*Activity:*
Type out the lines below exactly, from the first through the line holding "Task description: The", and include no pictures.

-- Supplied information follows --

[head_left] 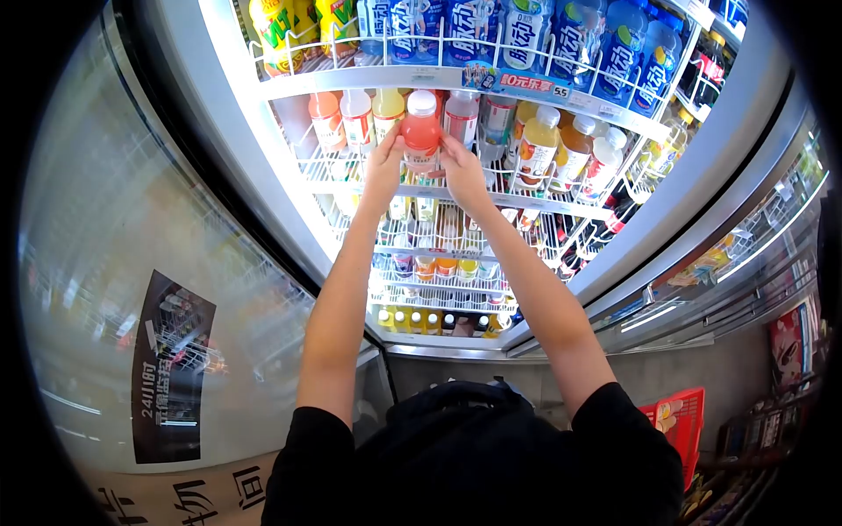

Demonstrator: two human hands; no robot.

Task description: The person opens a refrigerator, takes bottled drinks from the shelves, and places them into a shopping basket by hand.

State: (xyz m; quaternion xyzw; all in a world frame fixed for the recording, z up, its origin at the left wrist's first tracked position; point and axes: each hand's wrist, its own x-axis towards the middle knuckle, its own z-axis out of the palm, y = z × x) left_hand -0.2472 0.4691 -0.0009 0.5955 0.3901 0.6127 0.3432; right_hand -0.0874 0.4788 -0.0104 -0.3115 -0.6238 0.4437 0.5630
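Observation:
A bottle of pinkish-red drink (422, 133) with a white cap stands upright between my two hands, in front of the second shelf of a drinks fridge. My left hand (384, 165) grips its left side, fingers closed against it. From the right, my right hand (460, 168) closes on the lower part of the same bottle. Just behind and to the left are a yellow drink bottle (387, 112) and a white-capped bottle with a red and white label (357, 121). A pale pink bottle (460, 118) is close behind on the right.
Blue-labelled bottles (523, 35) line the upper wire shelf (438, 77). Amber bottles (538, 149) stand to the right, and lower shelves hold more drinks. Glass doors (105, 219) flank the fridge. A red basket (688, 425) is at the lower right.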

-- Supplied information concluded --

*Exercise answer:*
[head_left] 

Demonstrator: two human hands; no robot.

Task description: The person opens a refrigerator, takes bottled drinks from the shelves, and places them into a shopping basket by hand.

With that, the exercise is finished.